Countless times, I've been impressed by the amazing output of seemingly simple patches. What the most impressive, simple patch in your repertoire? How many objects do you need to make something that works?
Good question Andrew; concise, efficient and innovative use of objects never fails to evoke envy in me.
My repertoire mainly consists of hacking other people's patches and code, the most effective example being a quanitized FM noise generator - 2 x [cycle~] + 1 x [sah~]/[phasor~]. I haven't been programming long enough yet to invent my own hyper-efficient algorithms sadly.
This is probably the simplest patch I've ever done, and I couldn't believe how effective it is. It took me a couple of hours to think up and implement. It was fairly late at night but I couldn't get to sleep so I decided to mess about on max a bit while my girlfriend slept (this has happened on more than one occasion so she's now quite jealous of Max!) and this patch was the result.
It's incredibly simple, basically a sawtooth wave going through three parallel filters.
I've given it quite a good interface, so use it in presentation mode (it's a lot easier).

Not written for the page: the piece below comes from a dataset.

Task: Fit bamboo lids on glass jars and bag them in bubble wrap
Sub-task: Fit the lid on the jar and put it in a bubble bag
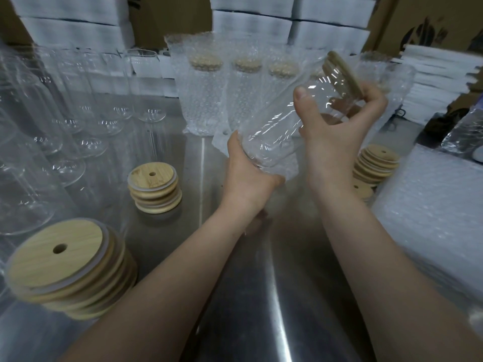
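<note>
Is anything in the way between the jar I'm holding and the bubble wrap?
Nothing visible. Both the left hand and right hand grip the jar, and its base meets the bubble wrap at the left hand.

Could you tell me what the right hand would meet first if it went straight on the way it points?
Probably the clear bubble-wrap bag just beyond the right hand, which grips the lidded clear glass jar; depth is hard to judge.
</note>
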`<action>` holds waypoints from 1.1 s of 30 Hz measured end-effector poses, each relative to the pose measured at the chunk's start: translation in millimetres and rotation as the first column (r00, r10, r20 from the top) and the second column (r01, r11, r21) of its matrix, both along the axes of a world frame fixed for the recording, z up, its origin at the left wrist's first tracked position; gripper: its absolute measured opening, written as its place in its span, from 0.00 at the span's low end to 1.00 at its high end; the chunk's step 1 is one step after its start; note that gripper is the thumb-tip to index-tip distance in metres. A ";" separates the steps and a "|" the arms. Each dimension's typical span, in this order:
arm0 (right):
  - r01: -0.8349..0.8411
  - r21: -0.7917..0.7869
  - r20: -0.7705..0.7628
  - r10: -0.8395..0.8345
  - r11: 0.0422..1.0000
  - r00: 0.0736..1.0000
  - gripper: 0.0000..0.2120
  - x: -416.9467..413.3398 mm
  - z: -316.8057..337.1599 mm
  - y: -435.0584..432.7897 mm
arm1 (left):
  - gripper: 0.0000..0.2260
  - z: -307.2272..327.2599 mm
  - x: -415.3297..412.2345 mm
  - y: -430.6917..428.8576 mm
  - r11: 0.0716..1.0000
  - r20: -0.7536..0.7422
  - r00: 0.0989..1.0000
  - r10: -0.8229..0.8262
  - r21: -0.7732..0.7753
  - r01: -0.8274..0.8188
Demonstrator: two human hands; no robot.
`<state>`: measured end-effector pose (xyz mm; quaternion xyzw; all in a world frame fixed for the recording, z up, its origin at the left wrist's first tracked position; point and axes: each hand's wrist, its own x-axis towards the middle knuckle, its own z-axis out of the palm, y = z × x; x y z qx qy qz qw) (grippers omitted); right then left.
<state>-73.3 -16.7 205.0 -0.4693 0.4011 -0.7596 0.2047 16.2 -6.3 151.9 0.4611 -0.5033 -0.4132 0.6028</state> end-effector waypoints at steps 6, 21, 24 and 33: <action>0.047 -0.093 -0.209 -0.066 0.995 0.976 0.31 -1.6 -2.4 1.6 | 0.37 6.8 4.2 -0.8 0.992 -0.166 0.985 0.041 0.121 -0.021; 0.092 -0.085 -0.210 -0.108 0.992 0.972 0.33 -9.7 -6.4 -6.3 | 0.15 14.3 13.2 7.2 0.968 -0.169 0.964 0.205 -0.111 -0.226; 0.126 -0.048 -0.160 -0.132 0.991 0.978 0.33 -11.6 -6.7 -9.7 | 0.16 9.6 12.9 7.3 0.962 0.060 0.981 0.184 -0.214 -0.168; 0.085 0.048 -0.034 -0.083 0.995 0.996 0.32 -14.7 -5.4 -13.5 | 0.43 -2.2 22.5 -4.3 0.925 0.640 0.713 0.286 -0.379 -0.031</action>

Basically the interface gives you a menu from which you can select a variety of percussive sounds (all of which are created with the simple saw->3filters algorithm), a number box to change BPM if desired, an on/off switch for the DSP, a pictslider pad (drag the dot around quickly to create interesting rhythm patterns), a slider which controls the volume of a constant pulse (whose sound can be defined by the three "drum" "wood" "metal" messages) and finally a second slider that controls the overall amplitude.
Considering the simplicity of the patch the sound is pretty good (the metallic sounds are especially realistic).
@n00b_meister yes i have, it's very nicely executed.
Anyway in terms of simplicity, what is important to remember is that even within a "complex" patch each algorithm should be simple and streamlined, otherwise the performance of the patch will suffer and debugging will become a bitch (especially when you have sub-patches ten layers deep!).
contains the recording of a live performance i did recently with a max patch of my creation, now bear in mind while watching that all the synthesis, control and modification is all being handled by one Max patch which contains 72 independent synthesisers which can all be controlled in depth both in the time and frequency domain as well as in terms of spacialisation (panning, etc).
All of this controlled by a single patch (with sub-patches that open as separate windows each allowing a greater depth of control), when you are dealing with something like this, simplicity in every detail is paramount, simplicity is the only true route to true complexity.
As I said, while watching bear in mind that all of the sound is untreated and unedited from a live performance using a single max patch.
Sometimes the patch itself is simple, because the idea, content, or the output is more important. It can be tough to overcome the social need to impress your peers with savvy patching. Sometimes simplicity is less about computational elegance and more about just getting something to work, to solve a problem, to make a thing happen. Duct tape and chewing gum. These are often patches we keep tucked away, but are essential tools.
Anyone have examples or stories that you are willing to share?